Era passata quasi un'ora da quando aveva ricevuto la sua ultima, ed era stato per comunicargli di un'imprevisto che fino a quel momento Foster aveva trascurato.
Ci sono altre persone che sanno di questa caverna. Fortunatamente, il suo uomo gli aveva assicurato che se ne sarebbe occupato lui contattando un'altra persona a New York, ma lui non si sentiva affatto tranquillo. Probabilmente l'informazione poteva già essersi sparsa, ma si rese subito conto che era piuttosto improbabile. Era difficile che qualcuno credesse che i dinosauri fossero sopravvissuti all'estinzione senza una prova che lo supporti e, benché sapesse che il dente che aveva inviato negli Stati Uniti fosse ancora lì, senza un'esame del DNA sarebbe potuto passare benissimo per quello di un grosso serpente.

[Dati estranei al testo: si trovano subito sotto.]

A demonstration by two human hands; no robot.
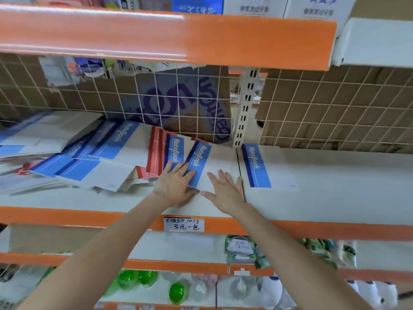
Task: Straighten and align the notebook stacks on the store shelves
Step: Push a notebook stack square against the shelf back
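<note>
Orange trim [67, 217] is seen running along the front edge of the shelf [335, 198], with a handwritten price label [183, 224] stuck on it. Both hands are laid flat with fingers spread on a blue-banded notebook [202, 165] near the middle of the shelf: the left hand [175, 183] is pressed on its blue spine side, the right hand [225, 191] on its white cover. Nothing is gripped by either. Just left, red-striped notebooks [156, 151] are fanned out, and further left a messy heap of blue-and-white notebooks [93, 157] is sprawled askew. One lone notebook [257, 166] is lying apart on the right. Behind, a wire grid [335, 104] is backed by cardboard [312, 95].
</note>
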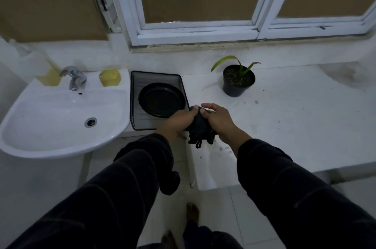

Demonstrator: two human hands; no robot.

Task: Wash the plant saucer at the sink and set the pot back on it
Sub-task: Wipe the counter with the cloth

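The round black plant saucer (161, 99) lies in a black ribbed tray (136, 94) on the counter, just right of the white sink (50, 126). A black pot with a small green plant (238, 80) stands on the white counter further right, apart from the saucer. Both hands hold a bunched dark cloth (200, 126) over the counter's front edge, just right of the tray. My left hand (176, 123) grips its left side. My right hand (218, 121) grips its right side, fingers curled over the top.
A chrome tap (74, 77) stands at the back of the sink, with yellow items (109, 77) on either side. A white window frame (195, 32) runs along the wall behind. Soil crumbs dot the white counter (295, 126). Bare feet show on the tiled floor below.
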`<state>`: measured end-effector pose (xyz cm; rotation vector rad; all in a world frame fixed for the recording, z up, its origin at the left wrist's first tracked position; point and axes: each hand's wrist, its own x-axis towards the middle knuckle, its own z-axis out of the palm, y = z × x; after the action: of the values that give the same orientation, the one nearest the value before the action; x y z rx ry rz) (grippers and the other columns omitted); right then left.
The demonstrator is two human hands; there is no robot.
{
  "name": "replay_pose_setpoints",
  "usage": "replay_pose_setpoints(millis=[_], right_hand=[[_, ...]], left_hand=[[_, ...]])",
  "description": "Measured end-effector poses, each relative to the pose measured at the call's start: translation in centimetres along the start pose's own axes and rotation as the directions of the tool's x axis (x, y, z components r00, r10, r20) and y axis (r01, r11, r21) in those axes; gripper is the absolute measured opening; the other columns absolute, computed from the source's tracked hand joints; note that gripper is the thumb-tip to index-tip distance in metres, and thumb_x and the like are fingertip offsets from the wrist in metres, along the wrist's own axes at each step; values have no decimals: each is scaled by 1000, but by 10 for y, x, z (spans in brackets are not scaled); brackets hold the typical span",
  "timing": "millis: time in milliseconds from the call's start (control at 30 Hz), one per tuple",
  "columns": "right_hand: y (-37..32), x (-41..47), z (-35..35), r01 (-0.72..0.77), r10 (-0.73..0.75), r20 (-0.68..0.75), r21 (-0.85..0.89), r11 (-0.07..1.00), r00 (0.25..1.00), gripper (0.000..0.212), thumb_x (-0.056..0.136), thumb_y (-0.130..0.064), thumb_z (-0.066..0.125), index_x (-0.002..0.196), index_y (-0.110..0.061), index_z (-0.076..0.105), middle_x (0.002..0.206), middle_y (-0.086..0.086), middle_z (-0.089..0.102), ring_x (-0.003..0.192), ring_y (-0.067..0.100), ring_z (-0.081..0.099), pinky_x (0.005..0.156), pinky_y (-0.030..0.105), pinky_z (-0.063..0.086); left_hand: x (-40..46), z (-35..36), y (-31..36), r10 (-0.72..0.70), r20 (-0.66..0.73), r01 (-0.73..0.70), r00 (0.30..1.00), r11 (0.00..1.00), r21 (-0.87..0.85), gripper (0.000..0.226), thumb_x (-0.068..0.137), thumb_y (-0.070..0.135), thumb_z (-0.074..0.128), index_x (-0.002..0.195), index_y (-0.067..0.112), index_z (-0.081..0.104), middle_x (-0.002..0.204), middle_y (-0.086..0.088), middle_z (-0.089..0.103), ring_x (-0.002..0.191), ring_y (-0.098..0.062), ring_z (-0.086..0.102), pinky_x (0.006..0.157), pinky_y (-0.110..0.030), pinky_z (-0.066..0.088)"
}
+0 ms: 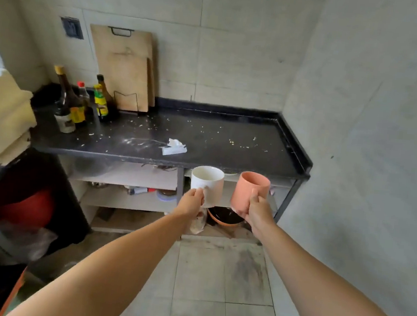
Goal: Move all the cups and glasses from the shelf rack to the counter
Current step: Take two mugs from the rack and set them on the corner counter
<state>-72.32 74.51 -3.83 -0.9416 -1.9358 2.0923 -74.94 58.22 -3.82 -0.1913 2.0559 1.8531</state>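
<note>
My left hand (193, 203) grips a white mug (208, 183) by its handle. My right hand (257, 211) grips a salmon-pink mug (249, 189) by its handle. Both mugs are upright and empty, held in the air just in front of and slightly below the front edge of the black counter (229, 144). Under the counter stands the shelf rack (179, 180) with light shelves and a dark metal frame.
Sauce bottles (80, 104) and two wooden cutting boards (124, 73) stand at the counter's back left. A crumpled white tissue (174, 147) and crumbs lie mid-counter. An orange bowl (224, 216) sits low under the rack. A red bin (29, 207) is at the left.
</note>
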Motion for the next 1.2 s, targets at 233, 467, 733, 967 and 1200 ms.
replay_pose_setpoints(millis=[233,467,733,967,1200], right_hand=[[-53,133,-1,-25,25,-147,-2,1000,989,52,101,-45,29,137,-9,41,115,11,52,105,28,55,89,45,54],[-86,256,-19,-84,98,-178,85,993,979,48,101,-40,33,141,-12,36,109,12,54,88,22,56,60,29,53],[-135,447,-32,-110,113,-101,36,993,988,54,101,-42,35,149,-21,23,134,12,46,115,30,51,85,41,56],[-177,585,-36,-136,134,-35,-53,989,990,55,100,-44,32,149,-19,25,133,12,47,114,29,53,68,31,55],[-177,677,-19,-157,153,-42,-131,979,987,52,100,-48,29,140,-17,36,119,13,52,98,24,59,60,25,52]], left_hand=[[136,42,73,9,115,-19,993,996,85,33,100,21,29,68,15,38,72,-1,36,65,-14,34,58,-24,38],[255,104,106,-55,164,43,985,996,72,30,97,21,30,70,15,39,72,-2,39,59,-16,35,57,-25,39],[412,192,156,-183,101,179,978,983,47,26,91,18,33,66,14,38,77,-2,41,64,-15,36,60,-25,43],[518,248,195,-238,82,242,968,969,-48,28,99,33,34,88,14,50,72,0,37,62,-12,40,73,-27,54],[611,273,192,-241,43,242,970,970,-24,45,101,32,35,123,-3,52,74,0,39,70,-11,46,78,-30,56]])
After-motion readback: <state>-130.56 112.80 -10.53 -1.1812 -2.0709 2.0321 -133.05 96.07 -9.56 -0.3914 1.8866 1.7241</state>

Sentendosi subito più tranquillo, si accese l'ennesima sigaretta e appoggiò il telefono sul tavolo. Un attimo dopo, lo schermo si illuminò. Foster afferrò l'apparecchio e si sentì subito invadere da un'ondata di sollievo. Era un SMS. Lo aprì.

Piccolo contrattempo. Non posso telefonare. Risolto problema New York. Conto di portare a termine il mio lavoro entro un'ora.

Douglas Foster lesse il breve messaggio tutto d'un fiato e sorrise: sapeva di aver scelto la persona giusta.